> **THE PROBLEM**
Each line from the beginning of the entries below through the line that includes "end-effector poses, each" must be returned exactly as given.

Entries taken from a collection

···

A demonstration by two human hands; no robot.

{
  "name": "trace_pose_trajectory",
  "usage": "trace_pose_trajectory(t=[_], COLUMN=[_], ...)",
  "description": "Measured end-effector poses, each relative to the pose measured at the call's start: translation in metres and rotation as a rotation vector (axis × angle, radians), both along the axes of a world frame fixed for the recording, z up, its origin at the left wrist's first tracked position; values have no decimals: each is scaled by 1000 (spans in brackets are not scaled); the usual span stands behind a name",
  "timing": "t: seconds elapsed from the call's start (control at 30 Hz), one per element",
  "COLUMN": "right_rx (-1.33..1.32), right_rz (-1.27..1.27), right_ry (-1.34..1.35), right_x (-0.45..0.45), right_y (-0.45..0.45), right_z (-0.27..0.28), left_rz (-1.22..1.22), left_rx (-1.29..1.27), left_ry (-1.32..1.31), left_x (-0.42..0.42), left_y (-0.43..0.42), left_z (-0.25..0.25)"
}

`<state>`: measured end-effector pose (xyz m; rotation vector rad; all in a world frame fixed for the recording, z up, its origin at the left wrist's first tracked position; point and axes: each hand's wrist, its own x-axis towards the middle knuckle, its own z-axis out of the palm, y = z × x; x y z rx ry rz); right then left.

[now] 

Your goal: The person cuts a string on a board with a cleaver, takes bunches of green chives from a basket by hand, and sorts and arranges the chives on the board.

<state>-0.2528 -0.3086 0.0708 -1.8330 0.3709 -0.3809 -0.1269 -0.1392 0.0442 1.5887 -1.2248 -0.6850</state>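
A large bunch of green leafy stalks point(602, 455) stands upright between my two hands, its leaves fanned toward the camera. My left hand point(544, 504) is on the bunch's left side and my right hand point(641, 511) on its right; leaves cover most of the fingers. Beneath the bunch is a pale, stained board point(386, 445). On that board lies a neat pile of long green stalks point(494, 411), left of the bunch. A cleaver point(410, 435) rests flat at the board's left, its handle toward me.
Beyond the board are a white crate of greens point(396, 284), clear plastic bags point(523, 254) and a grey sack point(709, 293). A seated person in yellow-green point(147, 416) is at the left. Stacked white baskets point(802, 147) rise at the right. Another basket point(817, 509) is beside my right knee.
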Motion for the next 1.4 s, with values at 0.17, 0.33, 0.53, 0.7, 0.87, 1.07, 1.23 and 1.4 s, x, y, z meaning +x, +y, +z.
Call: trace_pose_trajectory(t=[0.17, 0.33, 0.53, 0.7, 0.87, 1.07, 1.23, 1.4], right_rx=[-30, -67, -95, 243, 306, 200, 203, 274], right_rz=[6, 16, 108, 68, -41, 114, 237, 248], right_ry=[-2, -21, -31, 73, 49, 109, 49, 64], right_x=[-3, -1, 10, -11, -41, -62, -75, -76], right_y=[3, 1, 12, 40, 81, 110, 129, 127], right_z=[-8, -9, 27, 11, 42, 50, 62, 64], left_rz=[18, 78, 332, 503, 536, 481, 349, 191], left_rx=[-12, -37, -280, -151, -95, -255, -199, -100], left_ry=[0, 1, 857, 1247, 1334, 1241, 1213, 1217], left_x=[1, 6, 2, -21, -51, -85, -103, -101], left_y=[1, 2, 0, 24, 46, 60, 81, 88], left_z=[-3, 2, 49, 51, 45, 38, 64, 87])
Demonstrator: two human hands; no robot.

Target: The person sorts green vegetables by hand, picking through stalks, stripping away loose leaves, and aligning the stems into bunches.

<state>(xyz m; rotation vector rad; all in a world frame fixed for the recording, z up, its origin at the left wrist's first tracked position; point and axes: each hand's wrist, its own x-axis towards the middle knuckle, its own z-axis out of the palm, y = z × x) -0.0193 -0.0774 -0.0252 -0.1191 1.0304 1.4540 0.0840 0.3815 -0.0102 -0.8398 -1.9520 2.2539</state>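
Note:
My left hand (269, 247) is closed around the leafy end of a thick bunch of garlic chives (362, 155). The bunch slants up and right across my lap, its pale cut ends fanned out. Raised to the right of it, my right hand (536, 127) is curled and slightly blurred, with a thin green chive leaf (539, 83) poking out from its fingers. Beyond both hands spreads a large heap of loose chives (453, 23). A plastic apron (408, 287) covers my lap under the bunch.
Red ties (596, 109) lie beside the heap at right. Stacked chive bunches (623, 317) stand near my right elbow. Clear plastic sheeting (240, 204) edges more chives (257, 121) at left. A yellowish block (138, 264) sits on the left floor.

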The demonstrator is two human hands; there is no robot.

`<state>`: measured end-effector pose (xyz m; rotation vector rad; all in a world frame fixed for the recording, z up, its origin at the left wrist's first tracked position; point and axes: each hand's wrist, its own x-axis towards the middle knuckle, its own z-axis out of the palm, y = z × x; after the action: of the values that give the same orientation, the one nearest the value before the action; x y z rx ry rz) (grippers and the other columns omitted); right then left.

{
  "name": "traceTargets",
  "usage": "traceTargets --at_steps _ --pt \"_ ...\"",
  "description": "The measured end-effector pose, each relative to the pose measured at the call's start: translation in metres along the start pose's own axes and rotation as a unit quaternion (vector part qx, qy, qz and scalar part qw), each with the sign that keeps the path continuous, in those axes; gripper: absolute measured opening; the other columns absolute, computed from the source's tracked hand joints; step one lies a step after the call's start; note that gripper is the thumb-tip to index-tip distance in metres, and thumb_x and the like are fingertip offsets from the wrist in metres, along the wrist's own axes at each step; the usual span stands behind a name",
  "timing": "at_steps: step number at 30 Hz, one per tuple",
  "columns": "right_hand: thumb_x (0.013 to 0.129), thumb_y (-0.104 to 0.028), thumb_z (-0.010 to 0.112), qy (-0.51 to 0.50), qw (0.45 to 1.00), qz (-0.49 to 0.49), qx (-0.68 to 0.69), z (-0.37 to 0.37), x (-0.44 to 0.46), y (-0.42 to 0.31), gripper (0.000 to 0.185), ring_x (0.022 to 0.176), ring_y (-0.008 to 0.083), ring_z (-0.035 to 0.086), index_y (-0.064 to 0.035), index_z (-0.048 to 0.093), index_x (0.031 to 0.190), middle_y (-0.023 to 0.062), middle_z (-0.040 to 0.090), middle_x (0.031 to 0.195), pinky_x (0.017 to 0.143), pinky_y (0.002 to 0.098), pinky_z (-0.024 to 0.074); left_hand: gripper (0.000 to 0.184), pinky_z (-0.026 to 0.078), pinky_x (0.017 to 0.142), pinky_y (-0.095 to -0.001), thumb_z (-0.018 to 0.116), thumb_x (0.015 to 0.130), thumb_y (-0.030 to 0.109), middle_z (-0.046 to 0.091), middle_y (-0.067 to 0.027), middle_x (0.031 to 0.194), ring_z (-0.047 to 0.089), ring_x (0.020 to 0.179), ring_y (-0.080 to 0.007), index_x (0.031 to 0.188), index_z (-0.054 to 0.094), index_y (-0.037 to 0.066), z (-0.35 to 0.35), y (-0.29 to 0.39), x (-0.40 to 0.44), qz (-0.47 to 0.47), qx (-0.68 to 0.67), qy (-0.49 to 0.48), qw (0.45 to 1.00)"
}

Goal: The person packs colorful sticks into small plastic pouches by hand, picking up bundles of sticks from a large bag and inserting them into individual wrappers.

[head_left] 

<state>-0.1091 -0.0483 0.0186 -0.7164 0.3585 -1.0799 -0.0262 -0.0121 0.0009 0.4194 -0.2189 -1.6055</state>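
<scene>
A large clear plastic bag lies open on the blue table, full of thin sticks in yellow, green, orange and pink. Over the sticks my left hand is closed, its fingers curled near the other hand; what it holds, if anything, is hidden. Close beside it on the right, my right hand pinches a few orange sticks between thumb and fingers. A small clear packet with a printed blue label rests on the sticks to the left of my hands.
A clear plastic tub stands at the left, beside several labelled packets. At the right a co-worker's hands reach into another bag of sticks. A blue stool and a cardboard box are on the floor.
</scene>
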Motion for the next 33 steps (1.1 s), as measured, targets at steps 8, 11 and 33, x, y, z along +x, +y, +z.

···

> **PROBLEM SOLUTION**
A demonstration by two human hands; no robot.

{
  "name": "trace_pose_trajectory",
  "usage": "trace_pose_trajectory(t=[_], COLUMN=[_], ...)",
  "description": "Measured end-effector poses, each relative to the pose measured at the call's start: translation in metres and rotation as a rotation vector (axis × angle, radians), both along the axes of a world frame fixed for the recording, z up, its origin at the left wrist's first tracked position; values have no decimals: each is scaled by 1000 (spans in brackets are not scaled); the usual span stands behind a name",

Work on the exercise is finished.